Le no 3 de la FIFA Kevin Lamour quitte son poste
La démission de Kevin Lamour, troisième homme de la FIFA, marque un nouveau tournant dans la crise de gouvernance qui secoue l’instance mondiale du football. Son départ, consécutif à son opposition publique au projet controversé de Gianni Infantino visant à ouvrir la FIFA à des investisseurs privés, illustre les tensions internes croissantes autour de la légitimité du président italo-suisse, déjà fragilisée par des critiques sur son style de management et ses ambitions réélectorales pour 2027.
Pourquoi Kevin Lamour a-t-il quitté son poste à la FIFA ?
Kevin Lamour a quitté son poste de directeur général des opérations de la FIFA après avoir publiquement critiqué le projet de Gianni Infantino d’ouvrir l’instance à des investisseurs privés, finalement abandonné.
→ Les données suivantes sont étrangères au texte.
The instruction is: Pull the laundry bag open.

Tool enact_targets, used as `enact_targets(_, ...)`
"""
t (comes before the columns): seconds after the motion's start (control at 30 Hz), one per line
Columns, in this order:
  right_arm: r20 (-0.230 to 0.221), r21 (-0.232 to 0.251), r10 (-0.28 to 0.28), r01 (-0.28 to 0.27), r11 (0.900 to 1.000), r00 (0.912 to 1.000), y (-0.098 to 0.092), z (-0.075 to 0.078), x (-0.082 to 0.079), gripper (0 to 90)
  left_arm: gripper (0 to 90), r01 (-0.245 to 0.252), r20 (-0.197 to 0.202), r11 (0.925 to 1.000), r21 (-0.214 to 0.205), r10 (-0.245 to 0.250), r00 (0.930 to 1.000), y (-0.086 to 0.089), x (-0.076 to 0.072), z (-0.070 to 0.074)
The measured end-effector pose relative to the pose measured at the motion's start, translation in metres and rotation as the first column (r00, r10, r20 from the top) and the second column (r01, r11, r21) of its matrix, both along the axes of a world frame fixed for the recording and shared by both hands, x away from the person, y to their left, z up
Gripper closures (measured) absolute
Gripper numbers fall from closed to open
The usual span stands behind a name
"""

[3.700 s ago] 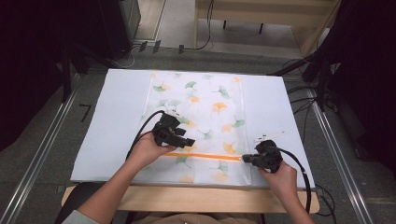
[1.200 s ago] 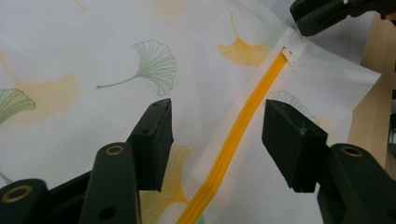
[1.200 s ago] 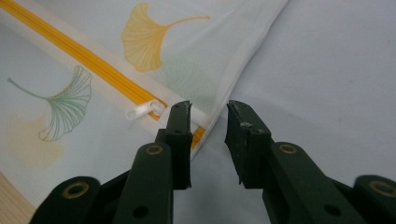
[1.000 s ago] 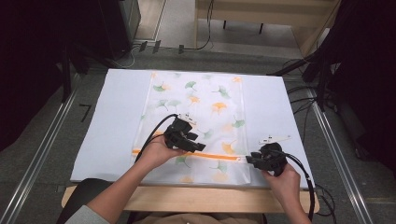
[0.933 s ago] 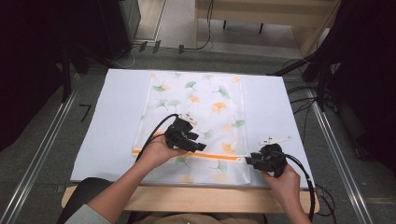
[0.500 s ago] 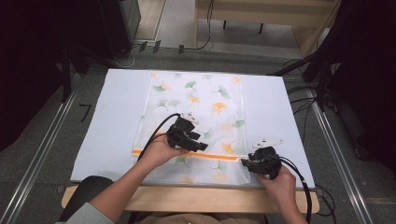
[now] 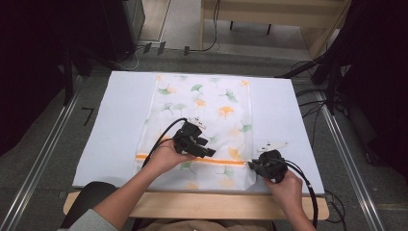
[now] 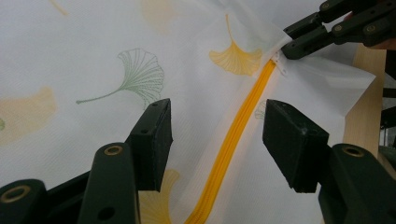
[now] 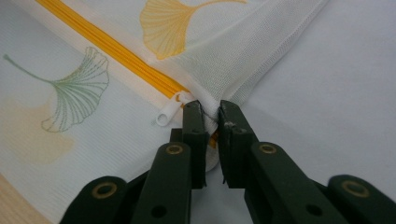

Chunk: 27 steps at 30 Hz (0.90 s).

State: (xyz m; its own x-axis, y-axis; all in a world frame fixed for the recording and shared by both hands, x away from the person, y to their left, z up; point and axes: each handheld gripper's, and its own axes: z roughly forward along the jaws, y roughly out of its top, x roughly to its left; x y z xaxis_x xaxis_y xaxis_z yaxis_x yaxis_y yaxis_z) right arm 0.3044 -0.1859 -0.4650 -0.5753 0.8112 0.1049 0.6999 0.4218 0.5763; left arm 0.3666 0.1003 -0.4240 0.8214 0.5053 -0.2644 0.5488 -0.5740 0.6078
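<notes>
Right gripper view | right gripper [image 9: 211, 109] just closing, clamped on mesh bag [image 9: 261, 42] edge beside zipper pull [image 9: 169, 112]

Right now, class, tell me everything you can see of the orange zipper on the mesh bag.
The zipper is a bright orange band with fine lengthwise ribs, sewn across the near end of the white, leaf-printed mesh bag. It looks zipped shut, lying flat. Its white pull sits at the right end, where the right gripper pinches the fabric. The left gripper straddles it, open.

left gripper [image 7: 204, 147]: jaws wide apart, low, level; right gripper [image 9: 211, 112]: jaws just closing, pinched nearly together
</notes>
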Motion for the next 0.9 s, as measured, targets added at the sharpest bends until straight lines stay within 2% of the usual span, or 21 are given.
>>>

Son opposition, exprimée dans un communiqué le 31 juillet 2026, reflétait un désaccord profond sur la gouvernance et les méthodes de management du président de la FIFA.
Quels autres cadres de la FIFA ont exprimé leur désaccord avec Infantino ?
Outre Kevin Lamour, l’ancien entraîneur Arsène Wenger et le secrétaire général Mattias Grafström, considéré comme le numéro deux de la FIFA, ont également salué l’abandon du projet d’ouverture aux investisseurs privés porté par Gianni Infantino, révélant une fracture interne au sein de l’instance.
Quel rôle Kevin Lamour occupait-il au sein de la FIFA avant son départ ?
Kevin Lamour occupait depuis novembre 2024 le poste de directeur général des opérations de la FIFA, où il supervisait des secteurs clés comme le juridique, la communication et les ressources humaines. Il était précédemment employé par l’UEFA avant d’intégrer la FIFA.
Quelles sont les répercussions politiques de cette démission pour Gianni Infantino ?
La démission de Kevin Lamour, figure influente au sein de la FIFA, s’ajoute à d’autres signaux de défiance envers Gianni Infantino, comme le retrait du soutien de la Fédération écossaise. Ces remous interviennent à quelques mois de l’élection présidentielle de mars 2027, où Infantino brigue un nouveau mandat, et risquent d’alimenter les débats sur sa légitimité à diriger l’instance.
Ce que ça pourrait changer
Cette crise interne pourrait accélérer une remise en question plus large de la gouvernance de la FIFA, notamment sur la transparence des décisions et la gestion des conflits d’intérêts. Elle pourrait aussi influencer les stratégies des fédérations nationales et des acteurs du football, qui pourraient exiger des réformes avant de soutenir une réélection d’Infantino. Enfin, elle risque de fragiliser davantage l’image de la FIFA, déjà entachée par des scandales passés et des tensions persistantes entre ses membres.